Activity - Please repeat exactly the lines below from the one containing "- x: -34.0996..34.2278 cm" down to the one containing "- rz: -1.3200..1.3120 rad", both included, and nothing else.

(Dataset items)
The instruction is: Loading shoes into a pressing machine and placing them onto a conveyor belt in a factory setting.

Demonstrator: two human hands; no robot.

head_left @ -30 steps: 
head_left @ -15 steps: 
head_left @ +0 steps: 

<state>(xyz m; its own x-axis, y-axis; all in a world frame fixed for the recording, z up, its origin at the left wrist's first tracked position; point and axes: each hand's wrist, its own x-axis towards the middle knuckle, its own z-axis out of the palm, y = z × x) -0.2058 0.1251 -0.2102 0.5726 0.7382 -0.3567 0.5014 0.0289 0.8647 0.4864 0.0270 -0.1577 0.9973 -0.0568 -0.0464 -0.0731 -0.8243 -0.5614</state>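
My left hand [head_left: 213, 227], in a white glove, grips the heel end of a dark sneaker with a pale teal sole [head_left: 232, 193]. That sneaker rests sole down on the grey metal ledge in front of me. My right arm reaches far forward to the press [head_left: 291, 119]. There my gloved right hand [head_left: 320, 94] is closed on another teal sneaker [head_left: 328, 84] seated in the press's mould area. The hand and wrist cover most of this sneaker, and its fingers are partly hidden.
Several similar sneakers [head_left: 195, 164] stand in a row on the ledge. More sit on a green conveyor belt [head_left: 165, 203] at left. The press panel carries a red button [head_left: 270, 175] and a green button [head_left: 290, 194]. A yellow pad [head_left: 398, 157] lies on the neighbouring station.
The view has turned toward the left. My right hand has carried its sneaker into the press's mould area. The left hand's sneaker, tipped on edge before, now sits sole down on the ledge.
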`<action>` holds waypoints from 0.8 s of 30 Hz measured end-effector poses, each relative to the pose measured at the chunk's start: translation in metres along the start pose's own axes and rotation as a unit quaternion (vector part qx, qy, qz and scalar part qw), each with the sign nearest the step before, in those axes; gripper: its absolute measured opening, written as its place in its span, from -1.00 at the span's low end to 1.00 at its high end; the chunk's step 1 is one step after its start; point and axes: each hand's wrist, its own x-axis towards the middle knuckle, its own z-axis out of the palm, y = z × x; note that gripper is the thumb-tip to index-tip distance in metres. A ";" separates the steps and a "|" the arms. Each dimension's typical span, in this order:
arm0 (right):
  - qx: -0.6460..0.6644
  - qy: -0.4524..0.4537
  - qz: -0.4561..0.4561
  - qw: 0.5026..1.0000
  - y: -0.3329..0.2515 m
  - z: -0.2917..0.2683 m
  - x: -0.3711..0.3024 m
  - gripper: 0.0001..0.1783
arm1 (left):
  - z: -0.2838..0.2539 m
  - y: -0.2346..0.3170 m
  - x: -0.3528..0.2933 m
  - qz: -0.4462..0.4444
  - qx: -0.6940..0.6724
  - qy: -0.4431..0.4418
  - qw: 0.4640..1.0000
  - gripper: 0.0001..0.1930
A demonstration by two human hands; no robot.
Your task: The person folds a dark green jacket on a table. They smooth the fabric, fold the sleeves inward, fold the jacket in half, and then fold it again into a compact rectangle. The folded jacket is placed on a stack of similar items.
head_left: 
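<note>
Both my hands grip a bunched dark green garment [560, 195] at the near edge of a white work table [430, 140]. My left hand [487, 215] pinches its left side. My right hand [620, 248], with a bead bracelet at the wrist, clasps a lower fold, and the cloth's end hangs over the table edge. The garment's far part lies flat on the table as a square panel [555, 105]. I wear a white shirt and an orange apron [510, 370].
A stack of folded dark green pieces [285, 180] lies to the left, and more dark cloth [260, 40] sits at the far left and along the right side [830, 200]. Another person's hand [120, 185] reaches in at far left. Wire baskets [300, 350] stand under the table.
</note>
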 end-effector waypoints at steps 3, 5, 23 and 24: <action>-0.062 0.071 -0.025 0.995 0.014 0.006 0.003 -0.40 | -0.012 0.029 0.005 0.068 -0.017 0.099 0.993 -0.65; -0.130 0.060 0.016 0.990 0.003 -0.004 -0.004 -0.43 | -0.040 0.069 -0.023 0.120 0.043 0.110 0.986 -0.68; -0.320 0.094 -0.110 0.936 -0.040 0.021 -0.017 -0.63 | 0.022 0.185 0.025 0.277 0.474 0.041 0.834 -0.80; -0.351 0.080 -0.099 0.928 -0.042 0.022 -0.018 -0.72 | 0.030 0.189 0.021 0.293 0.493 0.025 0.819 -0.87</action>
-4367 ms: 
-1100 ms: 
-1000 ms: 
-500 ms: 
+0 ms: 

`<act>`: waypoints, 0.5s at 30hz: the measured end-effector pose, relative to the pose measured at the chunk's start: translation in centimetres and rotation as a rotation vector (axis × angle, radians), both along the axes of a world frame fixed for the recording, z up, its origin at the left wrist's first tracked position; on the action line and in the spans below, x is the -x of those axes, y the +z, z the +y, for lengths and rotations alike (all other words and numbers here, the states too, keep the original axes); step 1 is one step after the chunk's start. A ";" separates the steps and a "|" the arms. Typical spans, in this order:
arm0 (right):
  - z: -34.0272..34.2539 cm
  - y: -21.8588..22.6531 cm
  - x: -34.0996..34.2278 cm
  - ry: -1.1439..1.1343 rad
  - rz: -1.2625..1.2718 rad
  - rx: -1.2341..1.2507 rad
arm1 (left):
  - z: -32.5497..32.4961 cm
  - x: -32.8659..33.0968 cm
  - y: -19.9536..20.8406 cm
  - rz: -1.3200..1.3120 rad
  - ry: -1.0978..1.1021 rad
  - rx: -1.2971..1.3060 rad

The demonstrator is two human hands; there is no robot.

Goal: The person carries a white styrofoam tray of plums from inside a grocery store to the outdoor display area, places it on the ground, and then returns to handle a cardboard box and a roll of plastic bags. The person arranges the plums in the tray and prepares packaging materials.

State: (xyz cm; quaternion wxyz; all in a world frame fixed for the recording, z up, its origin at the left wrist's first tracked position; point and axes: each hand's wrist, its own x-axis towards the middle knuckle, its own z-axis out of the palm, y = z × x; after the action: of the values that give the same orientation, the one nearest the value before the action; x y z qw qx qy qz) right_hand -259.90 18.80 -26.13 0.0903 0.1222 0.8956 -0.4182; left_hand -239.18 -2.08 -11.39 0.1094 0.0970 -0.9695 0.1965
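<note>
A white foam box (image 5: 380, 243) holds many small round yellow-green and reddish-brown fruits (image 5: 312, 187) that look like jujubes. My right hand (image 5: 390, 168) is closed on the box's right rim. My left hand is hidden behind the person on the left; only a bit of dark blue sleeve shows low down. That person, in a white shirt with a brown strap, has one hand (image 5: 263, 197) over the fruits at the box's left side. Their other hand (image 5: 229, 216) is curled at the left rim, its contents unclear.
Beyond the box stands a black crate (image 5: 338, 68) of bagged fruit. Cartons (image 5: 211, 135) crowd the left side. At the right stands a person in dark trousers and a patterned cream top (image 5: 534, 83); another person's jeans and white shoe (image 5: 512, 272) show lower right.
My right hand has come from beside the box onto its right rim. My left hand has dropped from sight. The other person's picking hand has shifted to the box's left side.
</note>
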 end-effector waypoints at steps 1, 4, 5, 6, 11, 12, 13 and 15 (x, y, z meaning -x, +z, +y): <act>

Result -
  - x: -34.0996..34.2278 cm
  - ry: -1.1439..1.1343 rad
  - rz: -1.2625..1.2718 rad
  - rx: -1.2341..1.2507 rad
arm1 (left):
  - z: -32.5497..32.4961 cm
  - x: -32.8659..33.0968 cm
  - y: -19.9536..20.8406 cm
  - rz: -1.3200..1.3120 rad

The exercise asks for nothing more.